Erich Koch

    Aus Lexikon Drittes Reich

    deutscher Politiker

    geboren: 19. Juni 1896 in Elberfeld gestorben: 12. November 1986 in Bartchero


    Bahnbeamter, Kriegsfreiwilliger, aktiv im Ruhrkampf, 1922 NSDAP-Beitritt, 1926 wegen republikfeindlicher Aktivitäten amtsenthoben, 1928 Gauleiter und 1933 Oberpräsident von Ostpreußen, 1930 MdR. Koch galt selbst in Parteikreisen als äußerst unbeherrscht und brutal. Als er nach Kriegsausbruch Reichsverteidigungskommissar und 1942 Reichskommissar Ukraine wurde, entfaltete Koch ein Terrorregiment, das zuweilen sogar bei der SS auf Widerstand stieß und in der zunächst deutschlandfreundlichen Bevölkerung eine lawinenartig wachsende Partisanenbewegung provozierte. Koch betrieb eine Politik massiver Eindeutschung, ließ die Schulen schließen, da Bildung für Russen nicht erforderlich sei, ließ Zigtausende zur Zwangsarbeit ins Reich deportieren und war verantwortlich für zahllose Transporte von Juden in die Vernichtungslager. 1944 kehrte Koch nach Königsberg zurück, organisierte den Volkssturm gegen die Rote Armee, sorgte für den Abtransport des Bernstein-Zimmers und tauchte bei Kriegsende unter.
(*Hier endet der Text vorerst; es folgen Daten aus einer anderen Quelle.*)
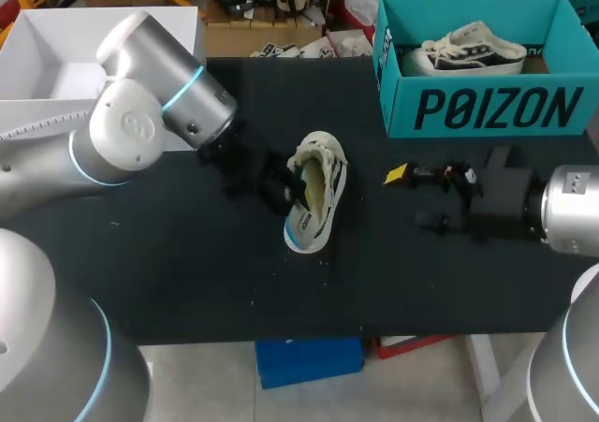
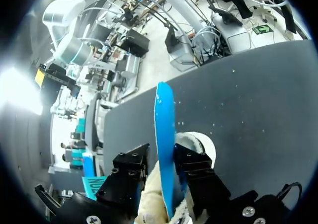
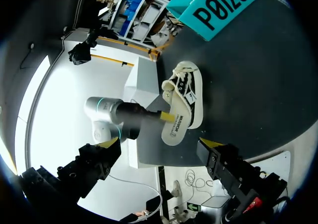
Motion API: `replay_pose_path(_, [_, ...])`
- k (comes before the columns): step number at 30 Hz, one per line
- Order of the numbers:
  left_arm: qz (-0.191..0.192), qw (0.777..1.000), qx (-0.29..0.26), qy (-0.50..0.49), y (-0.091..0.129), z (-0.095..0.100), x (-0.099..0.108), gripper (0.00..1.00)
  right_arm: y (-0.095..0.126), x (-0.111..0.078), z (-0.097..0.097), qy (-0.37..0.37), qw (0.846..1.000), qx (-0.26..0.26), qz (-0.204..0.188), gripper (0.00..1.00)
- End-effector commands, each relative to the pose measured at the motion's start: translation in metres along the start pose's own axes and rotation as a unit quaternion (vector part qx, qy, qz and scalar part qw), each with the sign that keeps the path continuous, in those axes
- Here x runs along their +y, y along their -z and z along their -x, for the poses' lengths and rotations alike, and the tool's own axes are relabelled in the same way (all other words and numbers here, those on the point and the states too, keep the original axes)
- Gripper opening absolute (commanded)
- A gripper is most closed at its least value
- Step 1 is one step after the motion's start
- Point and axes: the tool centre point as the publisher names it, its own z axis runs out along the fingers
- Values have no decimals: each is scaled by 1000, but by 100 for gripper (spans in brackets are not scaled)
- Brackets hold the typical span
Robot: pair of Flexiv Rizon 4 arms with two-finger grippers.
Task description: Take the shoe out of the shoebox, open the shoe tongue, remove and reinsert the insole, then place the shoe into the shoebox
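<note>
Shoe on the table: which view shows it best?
Right wrist view: the whole shoe shows side-on, laces included. Head view has it from above, partly behind the left gripper. Left wrist view shows mostly the insole it grips.

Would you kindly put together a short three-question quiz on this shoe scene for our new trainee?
1. True or false: the right gripper holds the shoe lying on the table.
2. What does the left gripper clamp? A) a lace B) the blue insole C) a box lid
3. Fill in: a second shoe lies inside the teal ____.
Key: 1 false, its fingers are open and apart from it; 2 B; 3 shoebox.
</note>
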Motion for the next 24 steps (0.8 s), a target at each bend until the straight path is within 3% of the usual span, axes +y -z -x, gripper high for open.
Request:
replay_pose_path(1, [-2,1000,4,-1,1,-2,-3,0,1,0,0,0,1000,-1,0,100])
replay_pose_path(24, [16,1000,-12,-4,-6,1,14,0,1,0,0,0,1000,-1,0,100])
Erst Ende Mai 49 wurde er von britischer Militärpolizei ergriffen, am 14. 2. 50 an Polen ausgeliefert und dort 1959 wegen Beihilfe zum Mord an mindestens 400 000 Polen (die Verbrechen in der Ukraine blieben unberücksichtigt) zum Tod verurteilt, aber wegen Unzurechnungsfähigkeit nicht hingerichtet. Er starb im Gefängnis in Bartchero (Polen).